Activity:
Output the data that follows exactly, line for line.

Data shown:
────────

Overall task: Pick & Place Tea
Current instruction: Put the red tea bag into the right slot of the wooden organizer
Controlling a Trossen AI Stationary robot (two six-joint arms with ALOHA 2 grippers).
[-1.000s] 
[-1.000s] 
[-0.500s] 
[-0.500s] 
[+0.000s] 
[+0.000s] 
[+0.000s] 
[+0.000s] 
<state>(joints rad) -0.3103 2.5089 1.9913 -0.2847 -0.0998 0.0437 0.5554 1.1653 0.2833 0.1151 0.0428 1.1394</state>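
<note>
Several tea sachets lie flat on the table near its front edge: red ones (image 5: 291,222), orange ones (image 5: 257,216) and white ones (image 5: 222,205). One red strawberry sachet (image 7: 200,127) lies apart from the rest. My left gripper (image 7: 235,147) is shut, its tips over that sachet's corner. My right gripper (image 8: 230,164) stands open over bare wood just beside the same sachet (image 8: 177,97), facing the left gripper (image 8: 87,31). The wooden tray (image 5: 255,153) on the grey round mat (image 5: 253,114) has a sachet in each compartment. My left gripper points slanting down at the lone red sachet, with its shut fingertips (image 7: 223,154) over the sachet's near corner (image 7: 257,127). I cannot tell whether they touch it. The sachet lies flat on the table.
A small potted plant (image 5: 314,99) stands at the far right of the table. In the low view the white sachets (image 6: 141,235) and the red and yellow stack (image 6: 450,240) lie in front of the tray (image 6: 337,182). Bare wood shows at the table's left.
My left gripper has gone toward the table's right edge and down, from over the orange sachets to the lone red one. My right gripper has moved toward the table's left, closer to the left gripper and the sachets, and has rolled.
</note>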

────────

Worked solution:
Overall task: Pick & Place Tea
Current instruction: Put the red tea bag into the right slot of the wooden organizer
Controlling a Trossen AI Stationary robot (two six-joint arms with ALOHA 2 grippers).
[-1.000s] 
[-1.000s] 
[-0.500s] 
[-0.500s] 
[+0.000s] 
[+0.000s] 
[+0.000s] 
[+0.000s] 
<state>(joints rad) -0.3103 2.5089 1.9913 -0.2847 -0.0998 0.0437 0.5554 1.1653 0.2833 0.1151 0.0428 1.1394</state>
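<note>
Several tea sachets lie flat on the table near its front edge: red ones (image 5: 291,222), orange ones (image 5: 257,216) and white ones (image 5: 222,205). One red strawberry sachet (image 7: 200,127) lies apart from the rest. My left gripper (image 7: 235,147) is shut, its tips over that sachet's corner. My right gripper (image 8: 230,164) stands open over bare wood just beside the same sachet (image 8: 177,97), facing the left gripper (image 8: 87,31). The wooden tray (image 5: 255,153) on the grey round mat (image 5: 253,114) has a sachet in each compartment. My left gripper points slanting down at the lone red sachet, with its shut fingertips (image 7: 223,154) over the sachet's near corner (image 7: 257,127). I cannot tell whether they touch it. The sachet lies flat on the table.
A small potted plant (image 5: 314,99) stands at the far right of the table. In the low view the white sachets (image 6: 141,235) and the red and yellow stack (image 6: 450,240) lie in front of the tray (image 6: 337,182). Bare wood shows at the table's left.
My left gripper has gone toward the table's right edge and down, from over the orange sachets to the lone red one. My right gripper has moved toward the table's left, closer to the left gripper and the sachets, and has rolled.
</note>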

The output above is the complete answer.